* What to work on
Would you print the records below from the first line through the line containing "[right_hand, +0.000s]", skipping the pictures?

* Supplied records
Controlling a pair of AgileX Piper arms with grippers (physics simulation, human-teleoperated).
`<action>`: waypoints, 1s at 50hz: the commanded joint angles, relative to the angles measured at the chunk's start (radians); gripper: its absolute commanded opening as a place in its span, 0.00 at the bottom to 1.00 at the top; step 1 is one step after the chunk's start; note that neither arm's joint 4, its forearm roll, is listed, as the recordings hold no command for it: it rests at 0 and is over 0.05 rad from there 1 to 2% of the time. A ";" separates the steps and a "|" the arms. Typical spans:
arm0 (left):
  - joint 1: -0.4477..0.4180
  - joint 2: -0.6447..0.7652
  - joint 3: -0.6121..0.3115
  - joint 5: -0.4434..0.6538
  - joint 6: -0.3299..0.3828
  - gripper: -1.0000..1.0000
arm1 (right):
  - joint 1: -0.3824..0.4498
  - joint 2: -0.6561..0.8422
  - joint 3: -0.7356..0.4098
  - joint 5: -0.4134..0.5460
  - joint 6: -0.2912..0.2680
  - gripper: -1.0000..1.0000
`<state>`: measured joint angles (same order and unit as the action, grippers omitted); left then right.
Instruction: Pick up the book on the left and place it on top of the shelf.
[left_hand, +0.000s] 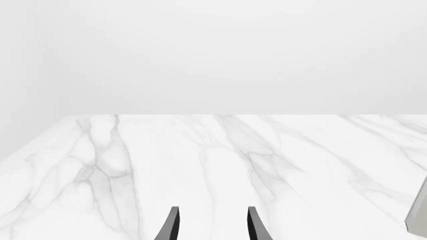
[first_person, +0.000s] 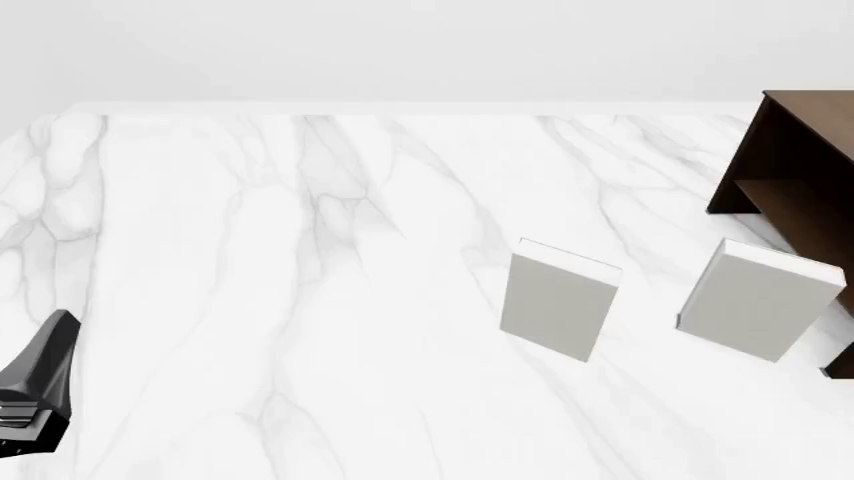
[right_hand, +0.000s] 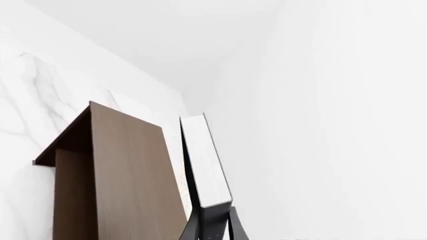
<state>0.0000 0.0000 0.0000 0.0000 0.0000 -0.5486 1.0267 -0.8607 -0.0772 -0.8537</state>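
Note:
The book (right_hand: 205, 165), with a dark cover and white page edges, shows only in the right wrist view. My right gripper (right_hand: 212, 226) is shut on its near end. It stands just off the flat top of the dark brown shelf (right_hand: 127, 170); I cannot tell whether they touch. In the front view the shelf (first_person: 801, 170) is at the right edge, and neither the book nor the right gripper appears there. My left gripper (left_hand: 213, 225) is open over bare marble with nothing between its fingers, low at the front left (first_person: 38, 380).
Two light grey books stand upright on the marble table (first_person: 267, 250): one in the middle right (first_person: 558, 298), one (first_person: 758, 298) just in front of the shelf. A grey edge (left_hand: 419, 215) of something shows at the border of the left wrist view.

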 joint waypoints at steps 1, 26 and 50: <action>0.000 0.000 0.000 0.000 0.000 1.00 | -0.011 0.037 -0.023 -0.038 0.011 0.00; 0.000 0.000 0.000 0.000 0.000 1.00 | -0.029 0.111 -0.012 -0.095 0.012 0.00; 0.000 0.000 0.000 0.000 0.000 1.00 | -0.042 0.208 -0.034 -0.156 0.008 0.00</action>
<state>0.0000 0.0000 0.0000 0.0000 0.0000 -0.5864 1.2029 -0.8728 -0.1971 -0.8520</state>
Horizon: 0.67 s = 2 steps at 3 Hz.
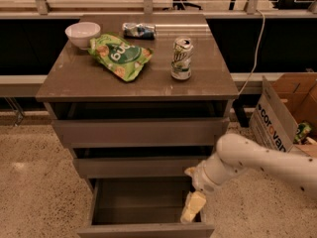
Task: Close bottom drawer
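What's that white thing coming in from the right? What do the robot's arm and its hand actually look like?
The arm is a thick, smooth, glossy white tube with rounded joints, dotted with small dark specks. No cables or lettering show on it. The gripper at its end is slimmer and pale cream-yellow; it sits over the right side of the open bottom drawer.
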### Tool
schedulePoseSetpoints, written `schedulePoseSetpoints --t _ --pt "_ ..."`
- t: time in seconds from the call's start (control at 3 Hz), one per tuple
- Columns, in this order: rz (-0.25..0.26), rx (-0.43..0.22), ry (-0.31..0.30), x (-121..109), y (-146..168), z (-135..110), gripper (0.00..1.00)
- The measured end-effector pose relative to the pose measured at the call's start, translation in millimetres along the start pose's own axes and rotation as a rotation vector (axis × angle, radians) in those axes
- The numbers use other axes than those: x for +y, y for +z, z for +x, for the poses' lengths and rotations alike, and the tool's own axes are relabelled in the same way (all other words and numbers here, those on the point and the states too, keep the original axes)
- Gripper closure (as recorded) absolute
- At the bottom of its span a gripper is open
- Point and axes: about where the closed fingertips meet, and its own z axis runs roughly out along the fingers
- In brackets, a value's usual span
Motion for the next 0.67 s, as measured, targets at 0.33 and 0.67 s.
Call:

* Finished exercise
Controlling a pair of AgileX Piper arms with grippers (physics simulation, human-teleoperated).
`<action>`: waypoints, 1s at 50hz: the commanded joint angles, relative to the angles measured at the chunk's start (radians); gripper: its absolute commanded opening as a place in its span, 0.00 at the bottom to 1.00 at the top; step 1 is one step after the chunk's start; note that neither arm's joint 4, its forearm roll, is listed, as the recordings hold no command for it: it rests at 0 and is over 0.05 rad from there 1 to 2% of the time. A ";" separates the steps and a "|" the arms. Typical spans:
arm0 (left):
  - joint 1: -0.4477..0.4180
  - joint 2: -0.6447..0.7652
  - joint 3: -0.6121..0.3115
  - joint 5: -0.4434..0.6538
  - joint 6: -0.3299..0.3828
  - gripper: -1.0000..1.0000
arm1 (right):
  - joint 1: -0.3824..0.4498
  - joint 2: -0.6561..0.8422
  - joint 3: -0.7356..0.4098
  - joint 5: -0.4134..0.5460
  - joint 6: -0.2912..0.2680
  - gripper: -1.0000..1.0000
`<state>`: measured joint angles (same order and unit as the action, grippers omitted); left then right.
Instruction: Pick up the book on the left and place it on top of the shelf.
[left_hand, +0.000s] 
[first_person, +0.000s] 
[right_hand, +0.000s] 

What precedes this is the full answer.